As an example, let’s say a 45 year old couple places $5,450 per year in their HSA over a period of 20 years, they have $2,000 per year in qualified medical expenses, and they get a 12% return on their investments. If they withdraw the $2,000 from their HSA each year, they’ll have a net contribution of $3,450 per year into their account, and they’ll have $248,581 in their account when they begin their retirement years.
If on the other hand they delay withdrawing that money, they will have $392,686 in their account at age 65. If they choose they can withdraw the $40,000 to reimburse themselves tax-free for the medical expenses incurred during that 20 year period, and still have $352,686 in their account – over $100,000 more than if they had withdrawn the money each year.
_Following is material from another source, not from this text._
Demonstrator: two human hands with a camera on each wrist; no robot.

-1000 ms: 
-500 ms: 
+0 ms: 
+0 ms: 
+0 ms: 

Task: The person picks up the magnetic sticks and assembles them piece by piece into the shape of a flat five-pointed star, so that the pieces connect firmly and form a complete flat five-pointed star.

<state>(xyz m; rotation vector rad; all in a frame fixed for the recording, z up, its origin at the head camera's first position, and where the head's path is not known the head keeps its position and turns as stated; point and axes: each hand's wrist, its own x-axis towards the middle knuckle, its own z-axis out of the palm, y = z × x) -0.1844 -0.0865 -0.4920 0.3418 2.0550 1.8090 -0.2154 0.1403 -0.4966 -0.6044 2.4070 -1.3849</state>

Strategy #3: make the maximum allowable deposit to your HSA at the beginning of each year. Even though you are allowed until April 15 of the following year to make deposits to your HSA, you should take advantage of the tax-free growth in your account by funding it as soon as possible. The extra interest you can earn by contributing to your account on January 1 of each year rather than the next April 15 can amount to over $40,000 in a 20 year period, and over $100,000 in 30 years.
Using Your HSA to Pay for Medical Expenses during Retirement
When you enroll in Medicare, you can use your account to pay Medicare premiums, deductibles, copays, and coinsurance under any part of Medicare. If you have retiree health benefits through your former employer, you can also use your account to pay for your share of retiree medical insurance premiums. The one expense you cannot use your account for is to purchase a Medicare supplemental insurance or “Medigap” policy.
Though Medicare will pay for the majority of health expenses during retirement, there many be expenses that Medicare will not cover. Nursing home expenses, un-conventional treatments for terminal illnesses, and proactive health screenings are all examples of medical expenses that will not be paid for by Medicare, but that you can pay for from your HSA.
Long-term care is assistance with the activities of daily living, such as dressing, bathing, or feeding yourself. It can be provided in your home, a retirement community, or a nursing home. Long-term care expenses can be paid for using funds from your HSA, and long-term care insurance can even be paid for from the HSA up to the following maximum annual amounts:
– Age 40 or under: $260
– Age 41 to 50: $490
– Age 51 to 60: $980
– Age 61 to 70: $2,600
– Age 71 or over: $3,250
To establish a health savings account, you must first own an HSA-qualified high deductible health insurance plan. Compare HSA plans side by side to determine the best value to meet your needs. Once you have your high deductible health insurance plan in place, you can open your Health Savings Account with the financial institution of your choice.